The data modeling stage, in this case, is the conceptual model in which we get to understand the relationship between entities in the inventory database. Creating the model requires the identification of the entity and relationship concepts relative to the business data and flow of transactions. Thus, the main entities in the database inventory would be customer, company, and item. The customer entity represents the buyers of the mobile phones, the company entity refers to the seller/management of the business while the item entity refers to the mobile phones being sold. This stage of the database development only focuses on the abstract view of the inventory database.
A query requests data results so that one may act on the data or just view the results. Since databases are used to store large amounts of information, retrieving specific data sets without queries would be a predicament (Juame, 2014). For instance, if the manager wishes to know the number and brands of phones sold on a specific day as well as their prices, they would just run a query to filter out unnecessary information.
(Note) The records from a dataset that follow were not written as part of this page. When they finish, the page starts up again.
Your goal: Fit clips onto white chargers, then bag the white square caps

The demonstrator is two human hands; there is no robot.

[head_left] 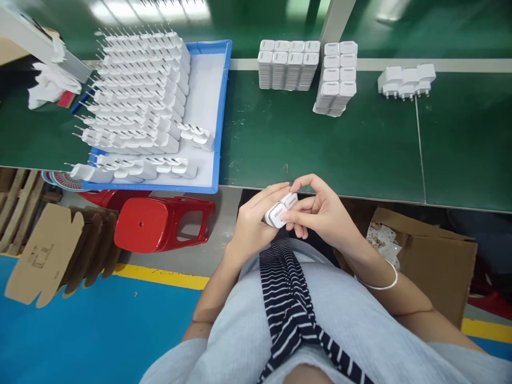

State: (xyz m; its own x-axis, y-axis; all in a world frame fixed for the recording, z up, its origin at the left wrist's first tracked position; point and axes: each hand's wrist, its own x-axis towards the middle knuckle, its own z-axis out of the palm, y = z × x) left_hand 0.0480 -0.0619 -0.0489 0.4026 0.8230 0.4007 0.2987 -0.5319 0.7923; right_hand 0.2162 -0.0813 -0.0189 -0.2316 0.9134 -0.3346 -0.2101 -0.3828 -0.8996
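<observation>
Head view. Both hands meet just below the near edge of the green bench, above the person's lap. The left hand cups a white charger from below and from the left, fingers curled around its body. The right hand closes on the same charger from the right; thumb and forefinger pinch its upper end, the other fingers are folded beneath. The charger is clear of the bench, held in the air between the two palms.

On the bench, a blue tray sits at the left and overhangs the near edge slightly. Rows of pronged chargers fill its left part; the right strip of the tray floor is bare. Two stacks of white units and stand near the far edge, well apart from the hands. A small cluster of plugs lies farther right. The bench surface between the stacks and the near edge is open.

Below the bench, a red stool lies to the left of the hands, with flat cardboard beyond it. An open carton stands just right of the right forearm, which wears a bracelet.
</observation>
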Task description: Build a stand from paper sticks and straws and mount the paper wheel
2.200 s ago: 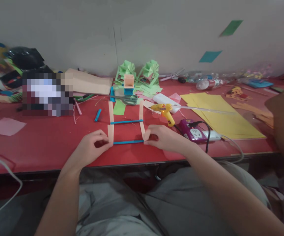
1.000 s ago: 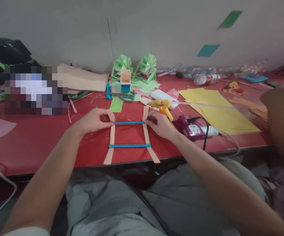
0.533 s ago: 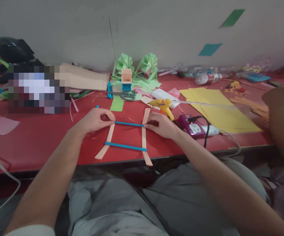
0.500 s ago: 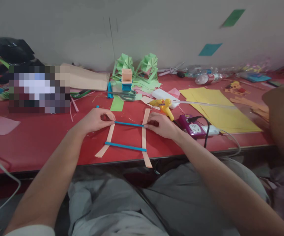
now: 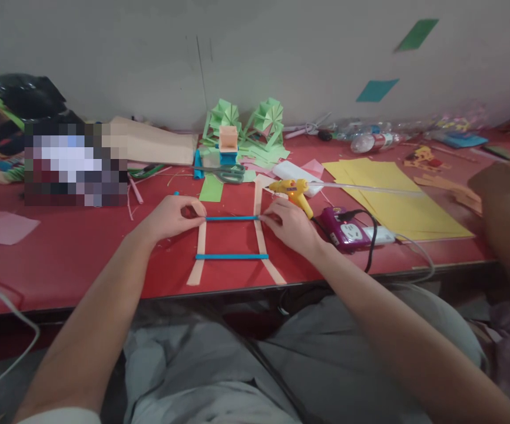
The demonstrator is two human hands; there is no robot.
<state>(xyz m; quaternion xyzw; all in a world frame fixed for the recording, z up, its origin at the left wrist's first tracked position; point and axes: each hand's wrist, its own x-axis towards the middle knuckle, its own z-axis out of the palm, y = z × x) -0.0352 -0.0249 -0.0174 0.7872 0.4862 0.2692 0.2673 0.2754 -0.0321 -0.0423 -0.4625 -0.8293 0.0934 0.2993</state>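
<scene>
A small frame made of two peach paper strips (image 5: 201, 238) and two blue paper sticks (image 5: 232, 257) lies on the red table. My left hand (image 5: 175, 218) pinches the left end of the far blue stick (image 5: 232, 218) where it crosses the left strip. At the other end, the fingertips of my right hand (image 5: 288, 224) are closed on the same stick over the right peach strip (image 5: 261, 242). Both strips splay outward toward the table's front edge. Just beyond my right hand rests a yellow glue gun (image 5: 297, 191) with a clear glue stick in it.
A purple power socket (image 5: 347, 229) with a plugged black cord sits right of my hand. Yellow sheets (image 5: 396, 197), scissors (image 5: 231, 172), green folded-paper pieces (image 5: 268, 118) and plastic bottles (image 5: 370, 141) lie farther back. Another person's arm (image 5: 502, 206) is at the right.
The paper frame has turned slightly, its near end swinging to the right, so the blue sticks now lie nearly level. Both hands keep their pinch. The other person's hand at right has shifted.
</scene>
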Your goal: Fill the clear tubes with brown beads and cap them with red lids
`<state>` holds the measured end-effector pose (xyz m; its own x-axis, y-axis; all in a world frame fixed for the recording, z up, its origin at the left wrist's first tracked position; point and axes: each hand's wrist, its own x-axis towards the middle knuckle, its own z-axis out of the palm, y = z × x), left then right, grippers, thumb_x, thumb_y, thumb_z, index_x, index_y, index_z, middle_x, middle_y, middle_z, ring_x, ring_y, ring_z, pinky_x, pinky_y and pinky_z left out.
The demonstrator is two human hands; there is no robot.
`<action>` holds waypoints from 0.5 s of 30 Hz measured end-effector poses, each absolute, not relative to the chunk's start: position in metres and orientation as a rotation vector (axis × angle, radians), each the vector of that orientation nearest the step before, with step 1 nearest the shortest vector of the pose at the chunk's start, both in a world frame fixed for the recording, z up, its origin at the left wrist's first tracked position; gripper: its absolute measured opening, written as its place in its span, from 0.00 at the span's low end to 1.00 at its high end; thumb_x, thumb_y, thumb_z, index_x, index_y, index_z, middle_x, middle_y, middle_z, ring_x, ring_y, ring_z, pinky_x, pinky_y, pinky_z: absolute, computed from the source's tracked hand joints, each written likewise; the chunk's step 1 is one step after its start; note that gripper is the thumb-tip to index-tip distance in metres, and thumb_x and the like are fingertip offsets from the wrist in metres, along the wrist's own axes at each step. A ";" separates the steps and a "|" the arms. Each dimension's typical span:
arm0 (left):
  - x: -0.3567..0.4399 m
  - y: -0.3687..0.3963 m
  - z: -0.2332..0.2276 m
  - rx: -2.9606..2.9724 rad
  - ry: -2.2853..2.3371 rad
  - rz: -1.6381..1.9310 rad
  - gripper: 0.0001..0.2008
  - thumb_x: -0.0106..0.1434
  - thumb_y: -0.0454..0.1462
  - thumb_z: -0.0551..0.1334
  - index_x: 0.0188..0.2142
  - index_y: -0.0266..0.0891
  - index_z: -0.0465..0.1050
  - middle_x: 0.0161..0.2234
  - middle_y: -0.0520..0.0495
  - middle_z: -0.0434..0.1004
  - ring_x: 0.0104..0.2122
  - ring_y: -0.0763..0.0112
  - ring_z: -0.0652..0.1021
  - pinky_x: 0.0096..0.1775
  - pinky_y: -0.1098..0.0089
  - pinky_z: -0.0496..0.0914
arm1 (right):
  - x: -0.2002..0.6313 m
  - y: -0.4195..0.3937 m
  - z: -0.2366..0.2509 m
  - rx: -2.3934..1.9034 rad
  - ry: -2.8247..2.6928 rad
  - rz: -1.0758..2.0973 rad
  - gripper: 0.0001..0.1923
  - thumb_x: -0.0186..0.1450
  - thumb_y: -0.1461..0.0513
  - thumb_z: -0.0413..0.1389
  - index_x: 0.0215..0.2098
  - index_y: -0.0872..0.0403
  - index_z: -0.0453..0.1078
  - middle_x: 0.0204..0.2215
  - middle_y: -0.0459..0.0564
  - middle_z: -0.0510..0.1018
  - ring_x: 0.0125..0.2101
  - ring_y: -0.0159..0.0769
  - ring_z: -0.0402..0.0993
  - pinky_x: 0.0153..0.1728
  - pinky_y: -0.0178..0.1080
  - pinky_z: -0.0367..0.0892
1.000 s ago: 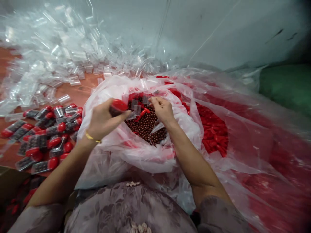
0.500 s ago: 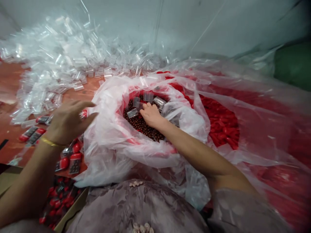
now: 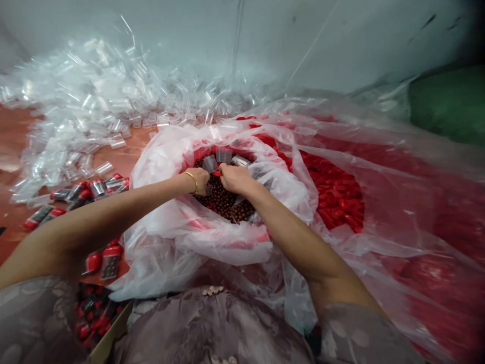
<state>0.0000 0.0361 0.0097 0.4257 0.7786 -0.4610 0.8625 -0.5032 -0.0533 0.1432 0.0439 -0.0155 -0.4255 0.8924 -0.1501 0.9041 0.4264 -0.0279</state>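
Observation:
My left hand point(image 3: 200, 180), a gold bangle at its wrist, is closed at the left side of the bag's opening. A clear plastic tube is in its fingers, mostly hidden. Close beside it, my right hand point(image 3: 234, 178) pinches a small red cap point(image 3: 217, 173), partly covered by the fingertips. Beneath both hands lie many small dark brown balls point(image 3: 223, 202) inside a white translucent bag point(image 3: 159, 156) with its rim folded outward. Clear tubes point(image 3: 225, 154) rest on the balls just beyond my fingers.
Loose clear tubes point(image 3: 94, 96) are heaped at the back left. Filled tubes with red caps point(image 3: 110, 263) lie on the orange tabletop point(image 3: 138, 141), and more fill a carton point(image 3: 109, 333) below. Red caps point(image 3: 341, 199) sit under plastic film on the right.
My left hand has moved right from outside the bag into its opening and closed where a clear tube lay. My right hand stays over the balls, now with a red cap showing.

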 end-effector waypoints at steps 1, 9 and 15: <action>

The queries to be run in inventory database include select query, totals query, make table query, update query, and delete query. The queries will help find data quickly by filtering through specific conditions, summarize or calculate data, and automate data management tasks (Microsoft, 2017). The select query, for instance, will enable the user to view the names and prices of the mobile phones sold by just running the query on the table with the products.
Figure 1: ERD – Over-the-Counter Model
Below is an illustration of the data modeling layout with the various specifications. The model imitated for the XYZ Mobile Phones Business inventory database is an ‘Over the Counter Model’ with five main entities. The entities are an abstraction of the database tables and are customer, credit card, item, order, and company entities. The relationship between the customer and item entities is many-to-many, meaning one customer can buy many items just as many items can belong to one or more customer. Also, the ERD reveals that the company (XYZ) can sell many items. And finally, the relationship between the item to order entities is many-to-one, meaning an order can be of many items. Each of the five entities has an attribute(s).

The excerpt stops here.